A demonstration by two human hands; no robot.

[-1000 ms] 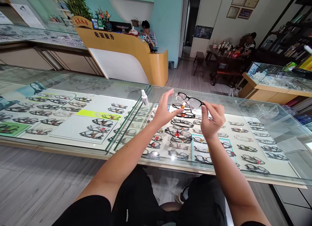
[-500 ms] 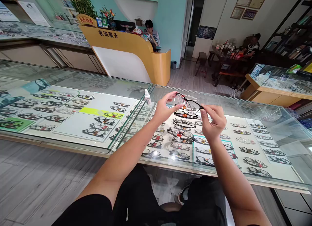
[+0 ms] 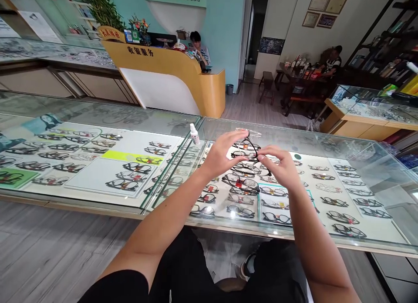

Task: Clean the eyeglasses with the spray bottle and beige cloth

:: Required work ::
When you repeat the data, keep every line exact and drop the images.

:: Answer to this problem ::
A demonstration by two human hands; no robot.

[-1000 ms] 
[-500 ms] 
[+0 ms] 

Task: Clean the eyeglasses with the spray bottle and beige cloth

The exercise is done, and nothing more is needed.